Le débat sur les rythmes scolaires est relancé. Édouard Geffray, ministre de l’Éducation nationale, a exprimé sa volonté d’introduire un début d’école à 9 heures pour les adolescents, une initiative conçue pour respecter davantage le sommeil des élèves. Cette proposition soulève des interrogations majeures quant à l'organisation scolaire, comme l'affirme le ministre lors de son intervention sur RMC : "On a besoin, probablement, que nos ados commencent un peu plus tard le matin. Plutôt à 9h qu’à 8h".
Cette suggestion s'appuie sur diverses études scientifiques mettant en exergue le caractère souvent insuffisant du sommeil chez les collégiens et lycéens. En décalant l'heure de début, on pourrait ainsi mieux respecter leur rythme biologique, favorisant leur concentration et réduisant la fatigue observée en classe. Cependant, la mise en œuvre de cette mesure ne se fera pas du jour au lendemain, comme l’a commenté Geffray : "Je ne peux pas changer les choses pour la rentrée 2026. Ça pose en fait tout un tas de questions".
Une réforme riche en implications
Les modifications des horaires scolaires ne se limiteront pas à une simple avance de l’heure de début. Cela engendrerait également des changements significatifs dans le quotidien des familles : réorganisation des transports scolaires, ajustements dans le travail des enseignants, et impacts sur les activités périscolaires. Pour cette raison, le ministre préconise une "approche territoriale", permettant aux collectivités et aux établissements d’expérimenter de nouveaux horaires adaptés à leurs spécificités.

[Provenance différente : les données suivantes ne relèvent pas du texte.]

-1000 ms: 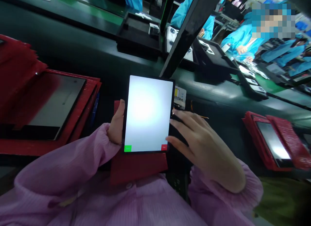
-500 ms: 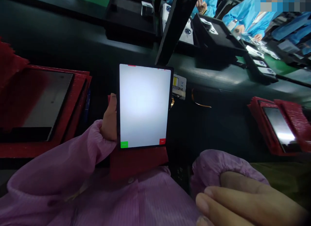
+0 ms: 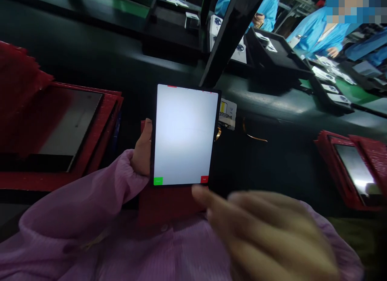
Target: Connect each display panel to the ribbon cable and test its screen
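Note:
My left hand (image 3: 142, 152) grips the left edge of a lit tablet screen (image 3: 184, 134), held upright above a red tray (image 3: 169, 204) in front of me. The screen glows white, with a small green square at its lower left corner and a red one at its lower right. My right hand (image 3: 266, 232) is close to the camera and smeared by motion, below and to the right of the screen, fingers pointing left toward its lower right corner. It touches nothing that I can see.
A red tray with a dark panel (image 3: 60, 132) lies at the left. Another red tray with a panel (image 3: 353, 172) lies at the right. A slanted black post (image 3: 232, 35) rises behind the screen. Black trays (image 3: 172, 31) and people in blue coats (image 3: 314, 31) line the far conveyor.
My right hand left the screen's right edge, dropped low toward the camera, and now swings back up and left toward the screen's lower right corner. The screen stays in my left hand.

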The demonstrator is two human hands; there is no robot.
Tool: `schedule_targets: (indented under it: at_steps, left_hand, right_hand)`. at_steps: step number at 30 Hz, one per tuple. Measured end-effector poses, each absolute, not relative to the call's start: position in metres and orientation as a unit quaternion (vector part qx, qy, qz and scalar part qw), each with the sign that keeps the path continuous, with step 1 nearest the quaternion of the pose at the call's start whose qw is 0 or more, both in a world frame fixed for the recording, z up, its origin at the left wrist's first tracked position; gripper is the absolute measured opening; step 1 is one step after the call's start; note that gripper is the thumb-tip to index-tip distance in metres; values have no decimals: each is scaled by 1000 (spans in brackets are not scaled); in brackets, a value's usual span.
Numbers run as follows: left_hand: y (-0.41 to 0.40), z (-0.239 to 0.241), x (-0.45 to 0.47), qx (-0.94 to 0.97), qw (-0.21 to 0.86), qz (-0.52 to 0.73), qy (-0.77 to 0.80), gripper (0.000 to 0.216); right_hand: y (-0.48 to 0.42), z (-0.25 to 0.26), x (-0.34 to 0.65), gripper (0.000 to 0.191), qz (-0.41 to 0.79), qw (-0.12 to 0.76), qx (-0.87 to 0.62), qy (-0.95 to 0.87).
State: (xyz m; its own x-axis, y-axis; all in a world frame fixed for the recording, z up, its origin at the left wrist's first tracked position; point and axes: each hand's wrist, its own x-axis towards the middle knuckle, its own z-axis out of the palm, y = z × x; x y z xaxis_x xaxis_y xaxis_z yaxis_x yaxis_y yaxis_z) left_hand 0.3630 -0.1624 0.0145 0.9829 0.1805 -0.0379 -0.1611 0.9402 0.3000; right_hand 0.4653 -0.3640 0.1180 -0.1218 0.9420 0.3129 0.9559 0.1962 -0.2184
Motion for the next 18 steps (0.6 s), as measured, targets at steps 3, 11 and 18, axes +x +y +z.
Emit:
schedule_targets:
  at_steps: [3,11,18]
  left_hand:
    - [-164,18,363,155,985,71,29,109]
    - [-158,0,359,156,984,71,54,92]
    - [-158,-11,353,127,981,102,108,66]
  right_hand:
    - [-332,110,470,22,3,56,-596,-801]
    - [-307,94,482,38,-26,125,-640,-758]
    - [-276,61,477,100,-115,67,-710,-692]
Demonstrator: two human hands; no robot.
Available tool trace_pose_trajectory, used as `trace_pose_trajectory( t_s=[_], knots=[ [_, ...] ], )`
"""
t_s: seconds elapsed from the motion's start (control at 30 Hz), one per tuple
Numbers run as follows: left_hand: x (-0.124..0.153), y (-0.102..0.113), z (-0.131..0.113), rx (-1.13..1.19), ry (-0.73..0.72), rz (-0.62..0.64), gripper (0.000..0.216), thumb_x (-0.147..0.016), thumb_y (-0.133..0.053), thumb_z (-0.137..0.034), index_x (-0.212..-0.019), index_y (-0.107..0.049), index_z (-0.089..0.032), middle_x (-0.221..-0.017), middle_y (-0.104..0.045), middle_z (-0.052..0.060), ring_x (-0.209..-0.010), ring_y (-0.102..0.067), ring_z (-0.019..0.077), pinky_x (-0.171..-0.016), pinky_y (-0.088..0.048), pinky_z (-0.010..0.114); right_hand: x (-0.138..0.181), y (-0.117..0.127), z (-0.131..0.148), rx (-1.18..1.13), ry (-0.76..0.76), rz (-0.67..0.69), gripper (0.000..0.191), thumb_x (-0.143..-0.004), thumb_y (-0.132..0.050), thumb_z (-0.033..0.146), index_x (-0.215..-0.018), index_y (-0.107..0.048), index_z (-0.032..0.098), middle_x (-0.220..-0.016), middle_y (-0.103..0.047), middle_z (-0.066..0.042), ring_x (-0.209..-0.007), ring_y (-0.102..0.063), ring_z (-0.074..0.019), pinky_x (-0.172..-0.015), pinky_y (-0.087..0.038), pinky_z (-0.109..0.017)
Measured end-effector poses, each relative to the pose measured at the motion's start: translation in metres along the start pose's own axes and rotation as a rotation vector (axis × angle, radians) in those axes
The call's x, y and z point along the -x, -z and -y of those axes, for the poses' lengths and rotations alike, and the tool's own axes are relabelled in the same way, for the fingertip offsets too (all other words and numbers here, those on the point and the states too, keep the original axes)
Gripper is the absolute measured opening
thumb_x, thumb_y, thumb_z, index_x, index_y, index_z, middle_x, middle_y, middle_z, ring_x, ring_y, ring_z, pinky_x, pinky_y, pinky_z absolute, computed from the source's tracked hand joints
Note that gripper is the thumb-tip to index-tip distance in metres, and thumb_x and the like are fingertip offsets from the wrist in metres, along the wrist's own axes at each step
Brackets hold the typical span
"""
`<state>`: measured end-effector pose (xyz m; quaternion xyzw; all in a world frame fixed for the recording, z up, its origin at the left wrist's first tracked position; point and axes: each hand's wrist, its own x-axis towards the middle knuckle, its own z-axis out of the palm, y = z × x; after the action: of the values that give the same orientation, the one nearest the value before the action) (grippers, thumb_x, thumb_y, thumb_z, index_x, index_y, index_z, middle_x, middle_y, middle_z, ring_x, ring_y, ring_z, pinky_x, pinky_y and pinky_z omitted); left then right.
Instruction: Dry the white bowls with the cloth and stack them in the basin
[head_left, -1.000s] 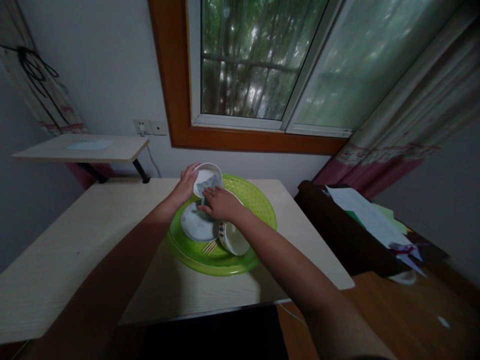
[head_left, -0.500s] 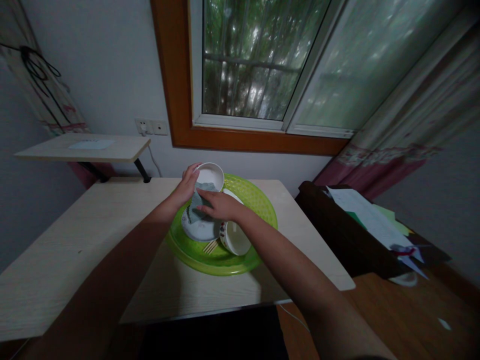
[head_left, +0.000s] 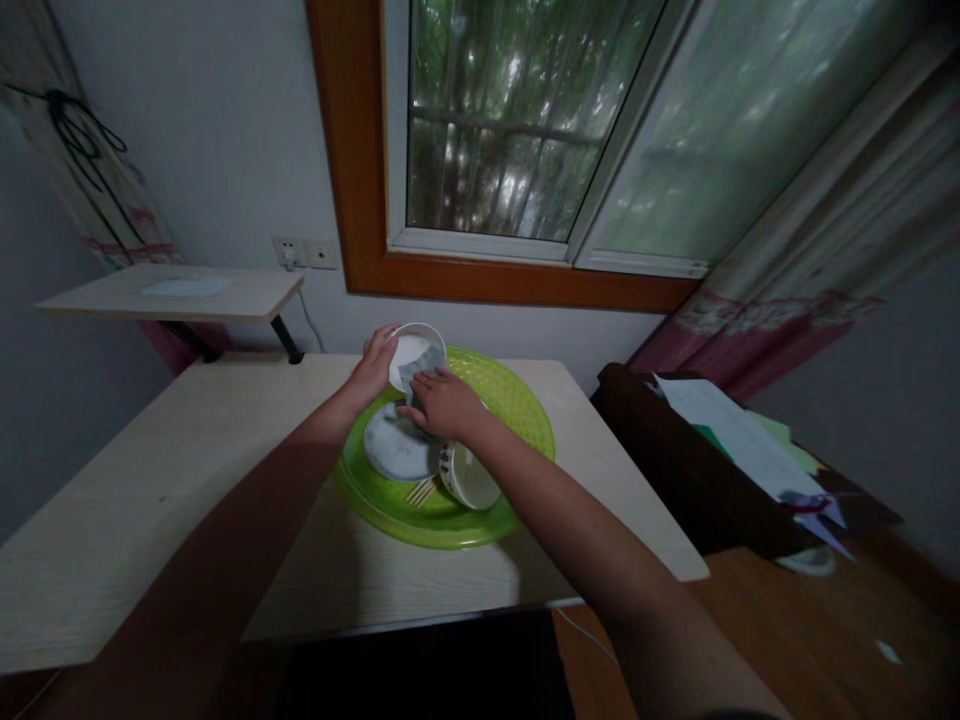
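Note:
My left hand [head_left: 373,366] grips the left rim of a white bowl [head_left: 409,347], which is tilted so its inside faces me. My right hand [head_left: 448,402] presses a grey-green cloth [head_left: 422,366] against the bowl's inner wall, its fingers closed over the cloth. Below them a white plate [head_left: 397,450] lies in a round green tray [head_left: 442,538]. Beside the plate, a second bowl with a patterned outside [head_left: 476,480] rests on its side. Several chopsticks [head_left: 421,492] poke out between plate and bowl. Part of another white item behind my right hand is hidden.
The tray stands on a pale wooden table [head_left: 300,560]. A small raised shelf [head_left: 180,295] with a sheet of paper is at the back left. Behind the table are the wall and a window [head_left: 525,130]. To the right, papers [head_left: 727,430] lie on a dark brown piece of furniture.
My right hand and the cloth have moved right, away from the left side of the bowl and off the plate, leaving more of the plate visible. My left hand keeps its hold.

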<state>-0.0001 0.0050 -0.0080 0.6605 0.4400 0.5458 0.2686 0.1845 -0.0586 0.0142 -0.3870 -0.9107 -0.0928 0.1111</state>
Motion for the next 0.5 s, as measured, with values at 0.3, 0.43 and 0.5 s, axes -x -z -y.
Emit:
trace_pose_trajectory(
  t_s=[0.3, 0.43, 0.5],
  knots=[
    [0.0005, -0.0005, -0.0017, 0.017, -0.026, 0.009, 0.049, -0.100, -0.035, -0.056, -0.136, -0.050, -0.026, -0.146, -0.052, 0.010, -0.139, -0.046, 0.0237, -0.123, -0.030, 0.045, 0.0012, 0.0046, -0.0016, -0.404, 0.065, 0.104, 0.077, -0.101, -0.051, 0.051, -0.163, -0.019, 0.017, -0.160, -0.042, -0.016, -0.143, -0.049, -0.0288, -0.114, -0.042, -0.045],
    [0.0007, 0.0002, -0.0009, 0.022, -0.040, 0.024, 0.050, -0.100, -0.035, -0.056, -0.137, -0.050, -0.025, -0.145, -0.052, 0.010, -0.139, -0.046, 0.0234, -0.123, -0.030, 0.044, 0.0013, 0.0076, -0.0026, -0.456, 0.069, 0.100, 0.075, -0.102, -0.050, 0.050, -0.163, -0.019, 0.019, -0.161, -0.042, -0.014, -0.145, -0.047, -0.0256, -0.116, -0.041, -0.041],
    [0.0011, 0.0006, -0.0019, 0.018, -0.039, 0.025, 0.049, -0.100, -0.035, -0.056, -0.137, -0.051, -0.026, -0.145, -0.052, 0.010, -0.138, -0.046, 0.0235, -0.122, -0.032, 0.044, 0.0005, 0.0088, -0.0027, -0.457, 0.062, 0.098, 0.070, -0.103, -0.046, 0.053, -0.161, -0.026, 0.018, -0.156, -0.049, -0.014, -0.139, -0.054, -0.0251, -0.113, -0.043, -0.038]
  ],
)
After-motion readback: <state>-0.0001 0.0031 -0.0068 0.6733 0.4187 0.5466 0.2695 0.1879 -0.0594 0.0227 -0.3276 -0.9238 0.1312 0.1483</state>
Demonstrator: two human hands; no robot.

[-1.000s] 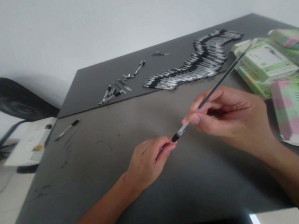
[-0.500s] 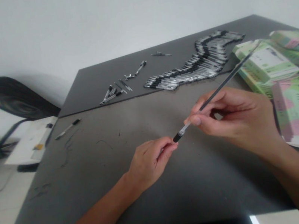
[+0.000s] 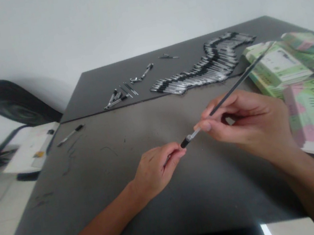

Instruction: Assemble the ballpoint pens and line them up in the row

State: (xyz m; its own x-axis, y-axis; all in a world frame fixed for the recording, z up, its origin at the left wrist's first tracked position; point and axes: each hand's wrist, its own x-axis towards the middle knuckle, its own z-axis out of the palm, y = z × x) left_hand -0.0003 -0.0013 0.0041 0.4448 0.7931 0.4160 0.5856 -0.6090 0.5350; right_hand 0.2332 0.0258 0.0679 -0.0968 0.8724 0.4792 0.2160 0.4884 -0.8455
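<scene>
My right hand [image 3: 244,123] pinches a long, thin pen refill [image 3: 230,92] between thumb and fingertips. Its dark tube slants up to the right, and its pale lower end points down to the left. That end meets a small black pen part with a clear rim [image 3: 185,142], which sticks out from the fingertips of my left hand [image 3: 160,168]. The left thumb and fingers are closed on this part, and most of it is hidden inside the hand. Whether the refill's end is inside the part or only touching it, I cannot tell. Both hands are above the dark table [image 3: 160,216].
A long, curving row of pens [image 3: 206,70] lies behind my hands. Loose pens and refills [image 3: 116,98] are left of it, with a single pen [image 3: 70,135] nearer the left edge. Green and pink boxes [image 3: 313,112] pile up at right. A chair [image 3: 14,102] stands left.
The view has shifted very slightly. Both hands keep the same hold, with the refill still meeting the black pen part.
</scene>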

Outre les horaires, la question de la répartition des jours d’école est tout aussi délicate. En effet, les réformes de ces dernières années ont conduit à des adaptations variées : une semaine de quatre jours et demi en 2013, suivie d’un retour à quatre jours dans de nombreuses communes à partir de 2018. Actuellement, près de 90 % des communes adoptent l'organisation sur quatre jours en primaire. Geffray a également déclaré : "Personnellement je ne suis pas forcément favorable à une remise en cause profonde de la situation actuelle qui est plutôt quatre jours".
Toutefois, des voix s'élèvent pour défendre des changements plus significatifs. La Convention citoyenne sur les temps de l’enfant prône ainsi une semaine de cinq jours pour atténuer la fatigue des élèves et mieux répartir les apprentissages. Il reste à voir comment ces propositions pourront évoluer dans le cadre de discussions futures.